Her and my relationship has defied easy categorization, over the years. She remembers me as a baby. “You cried so much,” she used to tell me, with fond irritation. We became friends only when I was in college, when I began inviting my sisters to the climbing gym at which I worked, when we began frequenting bubble tea and frozen ice parlors near my college campus downtown, where she often treated me to large concoctions, covered in mango syrup and mochi and tapioca pearls.

She and I grew up in different geographical states, and in different eras of my family. When she was growing up, my mother received assistance from food banks, at times, visited dental schools to get work done. My parents were still finishing their PhDs and beginning their teaching careers, at times living in different states.

When I grew up my mother was financially successful, upwardly mobile as a tenured professor, and, in flush, happier times, she was preoccupied with things like upgrading most of the flooring in our house from carpet to hardwood and tile. My parents were living and working in different countries.

My sister was away for college, then graduate school, then work, while I was still living at home with my mother as a child and teenager. She called home often, visited home on breaks. My mother, in particular, seemed a different person during the short visits my oldest sister made home when I was growing up. She gossiped with my oldest sister as she would a friend, her personality changed, hiding the worries that consumed her when left alone with what were, in comparison, children: my middle sister and me.

Over the years my parents each individually re

sponded to my oldest sister as a plant responds to sustenance, their tendrils visibly firming up, drawing water through their veins, and rotating their upturned faces toward the sun.

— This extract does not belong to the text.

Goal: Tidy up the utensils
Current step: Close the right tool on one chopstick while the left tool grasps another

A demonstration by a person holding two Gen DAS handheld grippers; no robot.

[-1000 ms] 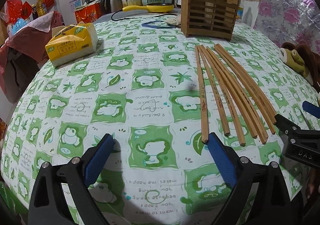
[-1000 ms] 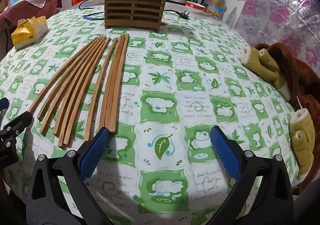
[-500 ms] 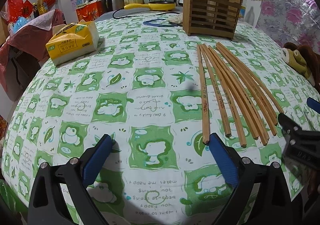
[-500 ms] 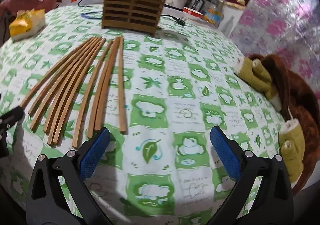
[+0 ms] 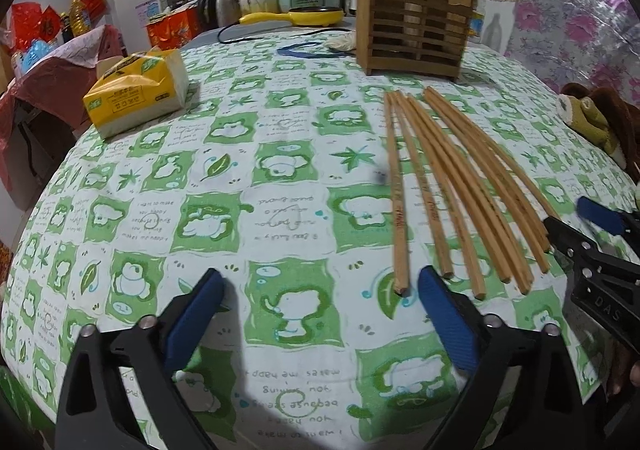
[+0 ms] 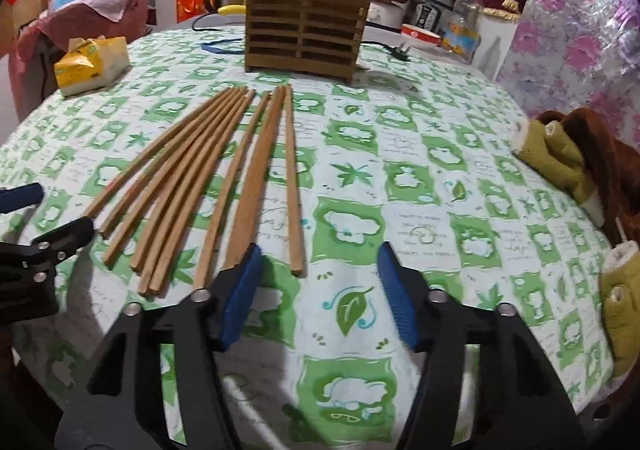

Still, there were signs of my mother’s decline. My mother grew increasingly concerned with financial matters when I was a teenager, obsessive beyond reason. One day she panicked over the size of her credit card bills. She’d given my oldest sister permission to use that card in graduate school, but now she worried about the figures coming in—the restaurant dinners and other amounts beyond her control. As she kept complaining to me about the situation, I called up my sister, shrilly voiced my mother’s concerns.